How many lines in the records below hold the string "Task"? Answer with the number alone.

##############################

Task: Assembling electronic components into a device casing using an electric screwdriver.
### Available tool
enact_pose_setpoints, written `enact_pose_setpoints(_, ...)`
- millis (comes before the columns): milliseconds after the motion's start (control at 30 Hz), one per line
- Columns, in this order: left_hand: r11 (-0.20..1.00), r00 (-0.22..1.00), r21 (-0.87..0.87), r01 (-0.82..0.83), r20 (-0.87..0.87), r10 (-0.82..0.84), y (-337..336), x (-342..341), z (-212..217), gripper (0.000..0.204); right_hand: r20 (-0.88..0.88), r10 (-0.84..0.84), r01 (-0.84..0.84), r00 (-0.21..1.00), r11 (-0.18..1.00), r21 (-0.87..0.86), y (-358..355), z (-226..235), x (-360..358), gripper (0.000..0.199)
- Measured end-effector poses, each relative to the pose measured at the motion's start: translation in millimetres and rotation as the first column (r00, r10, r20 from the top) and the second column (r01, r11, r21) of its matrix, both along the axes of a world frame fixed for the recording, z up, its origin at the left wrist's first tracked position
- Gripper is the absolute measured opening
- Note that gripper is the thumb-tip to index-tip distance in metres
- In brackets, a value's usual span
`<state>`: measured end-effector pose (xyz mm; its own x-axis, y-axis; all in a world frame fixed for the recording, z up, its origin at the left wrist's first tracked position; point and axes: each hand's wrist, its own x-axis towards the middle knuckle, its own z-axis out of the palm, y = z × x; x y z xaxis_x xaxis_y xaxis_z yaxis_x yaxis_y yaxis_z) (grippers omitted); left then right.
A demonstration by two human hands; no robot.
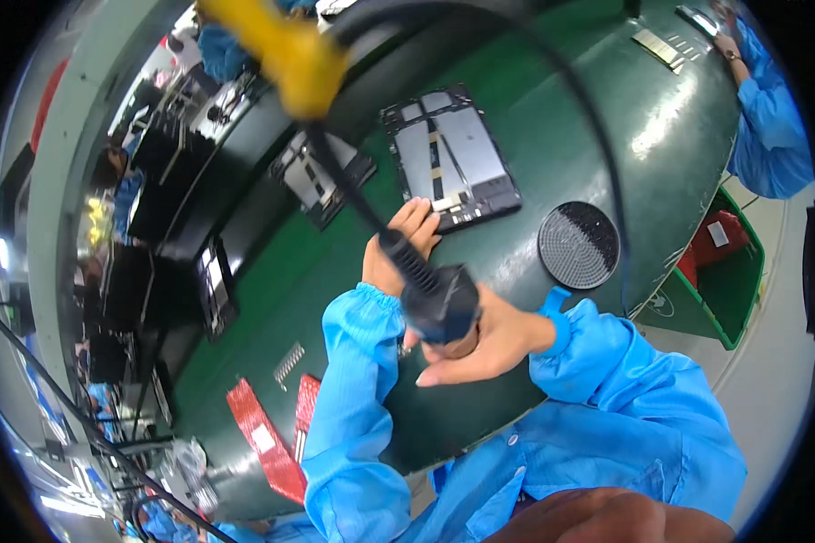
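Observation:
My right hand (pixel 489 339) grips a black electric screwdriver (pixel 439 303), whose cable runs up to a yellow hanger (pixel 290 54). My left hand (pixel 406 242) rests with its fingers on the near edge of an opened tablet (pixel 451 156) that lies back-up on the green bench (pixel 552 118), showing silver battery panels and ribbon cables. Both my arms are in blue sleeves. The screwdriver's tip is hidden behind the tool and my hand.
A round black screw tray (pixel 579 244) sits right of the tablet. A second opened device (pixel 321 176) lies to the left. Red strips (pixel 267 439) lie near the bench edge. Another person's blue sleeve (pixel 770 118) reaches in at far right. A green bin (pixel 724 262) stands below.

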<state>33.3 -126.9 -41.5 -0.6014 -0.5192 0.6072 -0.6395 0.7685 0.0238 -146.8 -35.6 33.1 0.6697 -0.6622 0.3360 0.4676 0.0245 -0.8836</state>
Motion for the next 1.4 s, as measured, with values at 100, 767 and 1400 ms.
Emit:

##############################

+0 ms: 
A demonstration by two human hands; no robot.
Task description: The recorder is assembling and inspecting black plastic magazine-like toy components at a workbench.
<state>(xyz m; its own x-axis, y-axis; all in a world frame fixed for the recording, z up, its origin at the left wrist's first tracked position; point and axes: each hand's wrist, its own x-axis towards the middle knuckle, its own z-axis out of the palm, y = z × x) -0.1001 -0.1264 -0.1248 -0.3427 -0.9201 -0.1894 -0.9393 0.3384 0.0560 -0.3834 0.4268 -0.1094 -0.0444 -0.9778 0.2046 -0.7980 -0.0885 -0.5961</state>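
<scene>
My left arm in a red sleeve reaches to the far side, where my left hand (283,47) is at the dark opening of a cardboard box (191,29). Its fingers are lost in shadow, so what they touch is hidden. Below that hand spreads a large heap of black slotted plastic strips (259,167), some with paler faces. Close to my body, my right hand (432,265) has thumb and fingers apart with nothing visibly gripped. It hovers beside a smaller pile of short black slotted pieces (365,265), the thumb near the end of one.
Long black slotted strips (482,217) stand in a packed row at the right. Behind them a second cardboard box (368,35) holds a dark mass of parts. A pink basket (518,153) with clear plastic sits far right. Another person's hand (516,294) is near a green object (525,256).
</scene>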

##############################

*Response box:* 2